[Available data Boundary: Start]
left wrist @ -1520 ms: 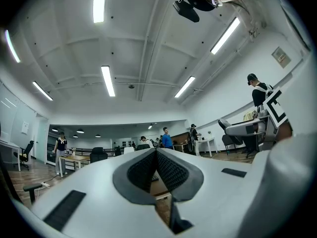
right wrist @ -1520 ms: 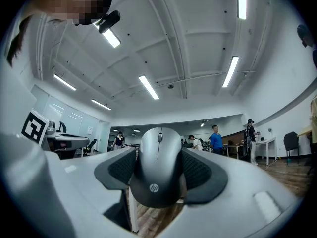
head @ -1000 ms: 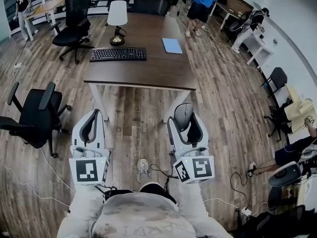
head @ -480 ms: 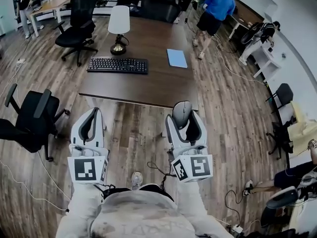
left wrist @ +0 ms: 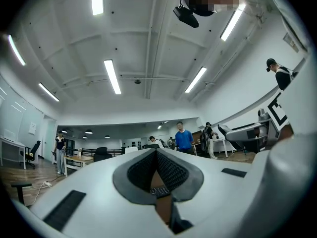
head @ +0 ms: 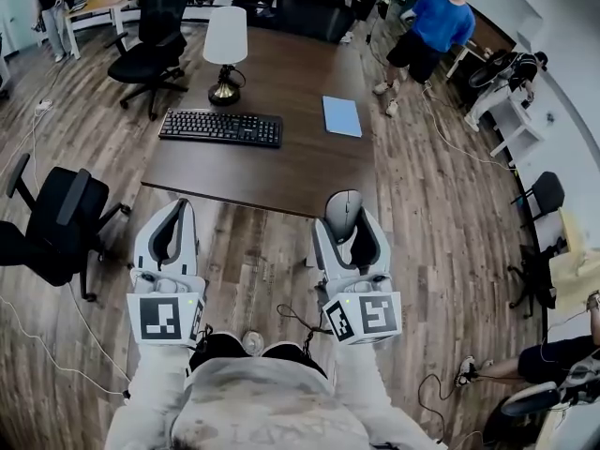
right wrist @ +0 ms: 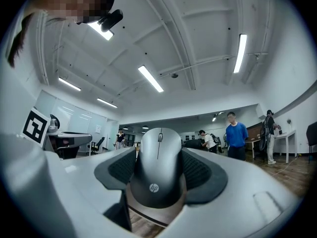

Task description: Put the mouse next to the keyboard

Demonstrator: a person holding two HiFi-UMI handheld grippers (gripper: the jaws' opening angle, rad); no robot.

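Observation:
A grey computer mouse (head: 344,208) (right wrist: 158,167) sits clamped between the jaws of my right gripper (head: 349,221), held just short of the near edge of the brown table (head: 309,172). A black keyboard (head: 221,127) lies on the table's left half, well ahead and left of the mouse. My left gripper (head: 171,228) hovers over the floor in front of the table with its jaws closed together and nothing between them; in the left gripper view a sliver of the keyboard (left wrist: 159,191) shows past its pads.
A table lamp (head: 226,52) stands behind the keyboard and a blue notebook (head: 341,116) lies at the table's right. A black office chair (head: 52,221) stands at my left, another (head: 152,37) beyond the table. A person in blue (head: 433,28) stands at back right.
I have walked closer to the table: it and the keyboard appear nearer and lower in the head view. Both grippers keep their pose, the mouse still held.

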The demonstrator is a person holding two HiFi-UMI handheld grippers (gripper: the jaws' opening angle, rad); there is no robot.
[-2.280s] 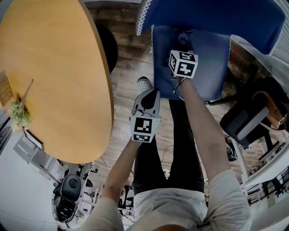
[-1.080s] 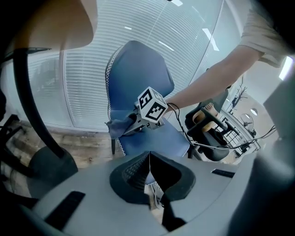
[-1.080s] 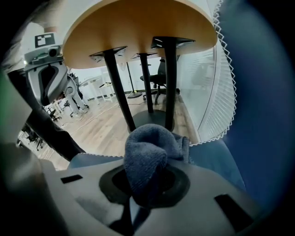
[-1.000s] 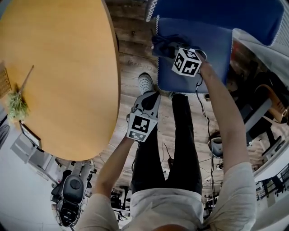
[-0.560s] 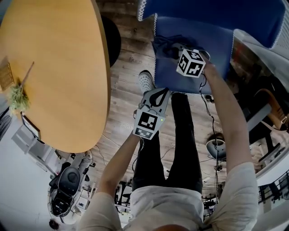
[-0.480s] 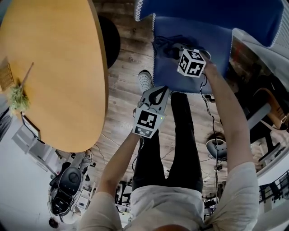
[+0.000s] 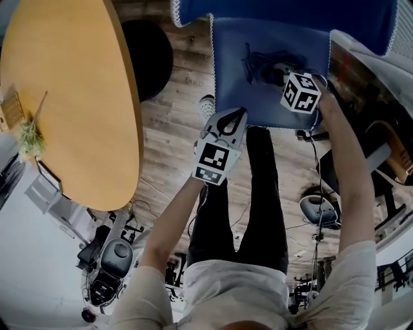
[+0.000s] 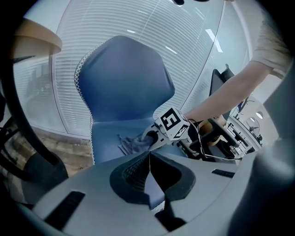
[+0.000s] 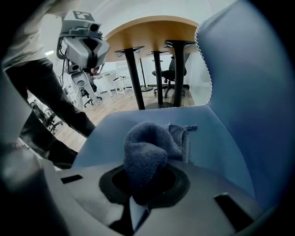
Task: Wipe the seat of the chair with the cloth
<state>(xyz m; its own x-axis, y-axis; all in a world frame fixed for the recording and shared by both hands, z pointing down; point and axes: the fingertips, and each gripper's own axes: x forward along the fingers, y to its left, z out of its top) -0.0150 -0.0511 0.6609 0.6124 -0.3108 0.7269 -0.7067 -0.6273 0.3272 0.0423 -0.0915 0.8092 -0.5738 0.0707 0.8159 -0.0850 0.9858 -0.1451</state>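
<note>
The right gripper [image 9: 144, 186] has its jaws clamped on a dark blue terry cloth [image 9: 146, 150]. The cloth bulges out of them in a rounded wad and trails a thinner, hemmed corner toward 1 o'clock in the right gripper view. The wad sits on the seat [image 7: 235, 77] of the blue chair [image 8: 122, 83]. In the head view it lies near the seat's middle, a little toward the backrest [image 7: 290, 13], with the gripper's marker cube at about 4 o'clock from it. The underside of the cloth appears to rest on the upholstery, though the bunched fabric hides the contact itself. White zigzag stitching runs along the edges of the seat and backrest. The left gripper [image 8: 149, 159] has its jaws pressed together with nothing between them. It is held in the air near the 7 o'clock corner of the seat, pointing toward the chair and well apart from the cloth. Its own view looks over the closed jaws at the seat, the cloth and the other gripper. A round wooden table [image 7: 64, 84] fills the 9 to 10 o'clock part of the head view, with a small green sprig [image 7: 29, 138] lying near its 9 o'clock edge. Between the table and the chair is a plank floor [image 7: 168, 148]. On that floor, at 6 o'clock from the seat, the person stands in black trousers [image 7: 261, 206]. One white shoe [image 7: 206, 104] shows just beside the seat's left edge.
</note>
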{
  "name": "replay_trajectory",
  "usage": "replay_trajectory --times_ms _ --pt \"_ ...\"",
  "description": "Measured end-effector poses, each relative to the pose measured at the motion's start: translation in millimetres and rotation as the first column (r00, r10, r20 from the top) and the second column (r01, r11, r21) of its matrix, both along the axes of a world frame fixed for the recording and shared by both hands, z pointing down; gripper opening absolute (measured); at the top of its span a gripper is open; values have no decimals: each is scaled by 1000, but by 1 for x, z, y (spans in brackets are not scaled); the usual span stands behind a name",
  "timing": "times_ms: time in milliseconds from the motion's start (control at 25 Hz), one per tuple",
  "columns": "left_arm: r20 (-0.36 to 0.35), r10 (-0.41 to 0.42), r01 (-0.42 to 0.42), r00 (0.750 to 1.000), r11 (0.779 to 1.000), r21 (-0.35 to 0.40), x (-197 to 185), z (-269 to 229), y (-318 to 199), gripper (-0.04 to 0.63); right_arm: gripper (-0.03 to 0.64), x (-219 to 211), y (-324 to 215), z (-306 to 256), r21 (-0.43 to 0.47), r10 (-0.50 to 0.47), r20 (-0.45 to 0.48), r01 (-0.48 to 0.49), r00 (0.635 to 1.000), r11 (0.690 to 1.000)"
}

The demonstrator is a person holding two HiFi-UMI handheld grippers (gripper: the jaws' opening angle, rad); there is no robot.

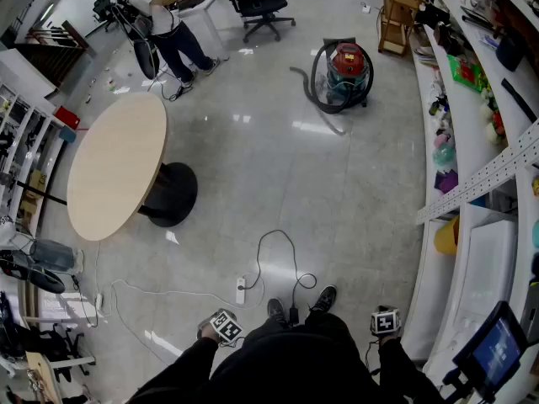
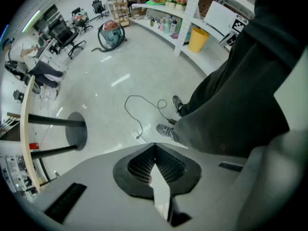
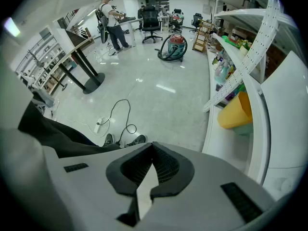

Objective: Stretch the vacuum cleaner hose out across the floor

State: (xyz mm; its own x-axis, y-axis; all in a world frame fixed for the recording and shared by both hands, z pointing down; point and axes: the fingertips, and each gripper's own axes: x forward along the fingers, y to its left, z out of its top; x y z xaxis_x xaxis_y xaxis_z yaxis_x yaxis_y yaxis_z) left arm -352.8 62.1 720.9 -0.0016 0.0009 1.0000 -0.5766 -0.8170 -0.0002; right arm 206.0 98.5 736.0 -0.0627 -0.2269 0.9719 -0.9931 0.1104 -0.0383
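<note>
vacuum cleaner hose (image 1: 310, 93) lies looped around its red canister (image 1: 348, 64) at one o'clock, not yet stretched; left gripper (image 2: 155, 145) and right gripper (image 3: 152, 145), jaws together and empty, are well apart from it.

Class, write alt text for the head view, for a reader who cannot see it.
A red vacuum stands far across a shiny grey floor, its hose coiled around it. At the bottom edge, the left claw and right claw, both shut, point down beside the wearer's shoes. A round table is left, shelves right.
</note>
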Motion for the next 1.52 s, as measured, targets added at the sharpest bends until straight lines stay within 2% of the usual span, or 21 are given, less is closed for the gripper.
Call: replay_trajectory --times_ms 160,240,320,400,520,680,800,880,1040,1120,1200,1240,1280,1320,1360,1400,1480,1520 --pt "-6 -88 88 996 996 25 -34 7 19 17 14 -52 20 4 -16 -27 16 27 1000 999" --pt "-50 -140 142 989 989 40 -43 8 19 17 14 -79 13 -5 5 -75 1 75 997 997" --pt "-100 -159 161 982 987 18 -46 16 34 17 14 -106 6 -17 31 -113 -15 113 993 993" --pt "-133 -115 112 984 993 -32 -45 28 61 17 14 -132 7 -28 41 -124 -17 124 992 991" --pt "-150 -3 -12 989 995 -97 -52 44 89 17 14 -165 13 -39 41 -151 -27 152 988 988" --pt "-102 99 -111 990 986 -124 -81 54 84 17 14 -181 22 -48 68 -141 -54 145 988 987" --pt "-22 135 -136 991 984 -112 -106 52 50 17 14 -163 21 -44 95 -64 -66 70 996 993" --pt "8 99 -98 995 992 -74 -106 43 19 17 14 -139 21 -39 86 -31 -73 37 997 996" --pt "-6 17 -17 1000 999 43 -56 13 -41 17 14 -74 8 -29 103 -3 -90 12 996 995" --pt "-41 15 -11 999 994 113 -18 -7 -67 17 14 -44 3 -27 119 10 -94 2 996 993" --pt "-131 -24 45 991 986 159 22 -26 -80 17 14 -23 7 -27 109 33 -80 -24 996 994" --pt "-191 -63 97 979 981 171 42 -33 -84 17 14 -19 17 -25 59 61 -41 -58 997 997" --pt "-244 -104 150 964 973 178 59 -39 -88 17 14 -22 34 -21 -28 111 24 -110 994 994" --pt "-280 -135 191 951 964 183 70 -43 -91 17 14 -25 50 -16 -117 171 83 -161 982 980" --pt "-293 -154 214 944 959 187 76 -45 -93 17 14 -20 58 -13 -155 208 101 -191 973 969" --pt "-286 -162 220 945 958 185 77 -45 -94 17 14 -2 50 -12 -107 199 63 -192 978 976" --pt "-224 -170 208 960 965 157 67 -41 -91 17 14 39 20 -13 66 148 -66 -143 987 987" --pt "-191 -177 205 965 969 135 60 -37 -88 17 14 45 16 -11 90 152 -73 -145 986 985"
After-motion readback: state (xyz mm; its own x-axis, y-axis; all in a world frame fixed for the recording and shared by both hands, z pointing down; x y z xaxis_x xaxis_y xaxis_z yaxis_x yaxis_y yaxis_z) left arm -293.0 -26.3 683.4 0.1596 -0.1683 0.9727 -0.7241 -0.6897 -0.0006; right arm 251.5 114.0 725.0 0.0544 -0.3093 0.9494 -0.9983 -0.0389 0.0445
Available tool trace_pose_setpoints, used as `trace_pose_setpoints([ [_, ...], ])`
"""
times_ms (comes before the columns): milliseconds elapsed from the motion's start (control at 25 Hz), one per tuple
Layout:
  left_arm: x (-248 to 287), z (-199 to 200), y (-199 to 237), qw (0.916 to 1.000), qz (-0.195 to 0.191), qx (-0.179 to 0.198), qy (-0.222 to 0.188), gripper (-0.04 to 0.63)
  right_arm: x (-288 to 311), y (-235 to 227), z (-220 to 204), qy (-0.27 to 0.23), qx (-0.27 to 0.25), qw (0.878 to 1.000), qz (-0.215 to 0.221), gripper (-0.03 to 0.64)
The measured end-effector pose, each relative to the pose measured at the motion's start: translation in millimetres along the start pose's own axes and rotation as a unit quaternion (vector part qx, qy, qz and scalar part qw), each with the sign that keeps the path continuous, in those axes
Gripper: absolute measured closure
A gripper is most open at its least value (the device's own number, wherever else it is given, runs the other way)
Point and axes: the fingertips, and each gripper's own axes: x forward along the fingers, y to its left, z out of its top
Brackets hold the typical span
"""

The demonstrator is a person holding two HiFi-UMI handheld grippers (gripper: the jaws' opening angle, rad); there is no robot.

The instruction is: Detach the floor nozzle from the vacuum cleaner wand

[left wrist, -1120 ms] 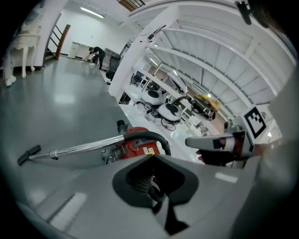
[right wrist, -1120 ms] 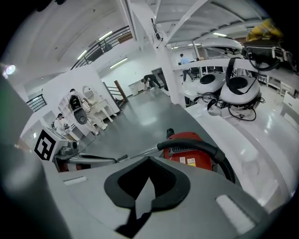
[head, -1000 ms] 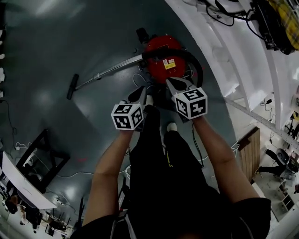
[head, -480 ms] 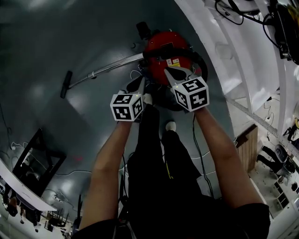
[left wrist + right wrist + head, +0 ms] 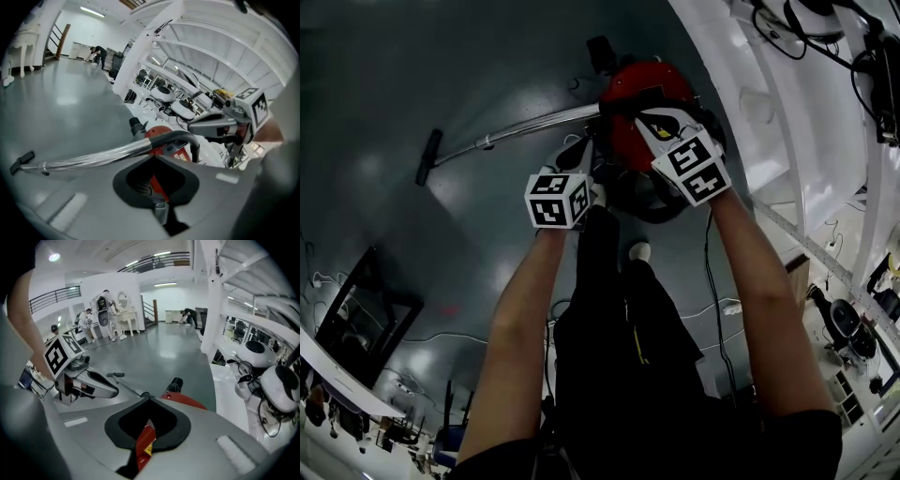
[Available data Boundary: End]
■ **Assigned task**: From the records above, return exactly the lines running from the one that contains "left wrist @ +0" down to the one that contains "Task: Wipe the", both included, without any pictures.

■ **Result of the task**:
left wrist @ +0 ms: 
head @ +0 ms: 
right wrist @ +0 ms: 

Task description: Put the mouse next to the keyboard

Demonstrator: a person holding two HiFi-UMI handheld grippers (gripper: the jaws' opening angle, rad); no robot.

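Observation:
A grey computer mouse (head: 344,208) (right wrist: 158,167) sits clamped between the jaws of my right gripper (head: 349,221), held just short of the near edge of the brown table (head: 309,172). A black keyboard (head: 221,127) lies on the table's left half, well ahead and left of the mouse. My left gripper (head: 171,228) hovers over the floor in front of the table with its jaws closed together and nothing between them; in the left gripper view a sliver of the keyboard (left wrist: 159,191) shows past its pads.
A table lamp (head: 226,52) stands behind the keyboard and a blue notebook (head: 341,116) lies at the table's right. A black office chair (head: 52,221) stands at my left, another (head: 152,37) beyond the table. A person in blue (head: 433,28) stands at back right.
I have walked closer to the table: it and the keyboard appear nearer and lower in the head view. Both grippers keep their pose, the mouse still held.
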
The demonstrator is a person holding two HiFi-UMI handheld grippers (gripper: the jaws' opening angle, rad); there is no robot.
[-2.280s] 
[-1.080s] 
[-1.080s] 
[-1.000s] 
[-0.560s] 
[-0.480s] 
[+0.000s] 
[+0.000s] 
[+0.000s] 
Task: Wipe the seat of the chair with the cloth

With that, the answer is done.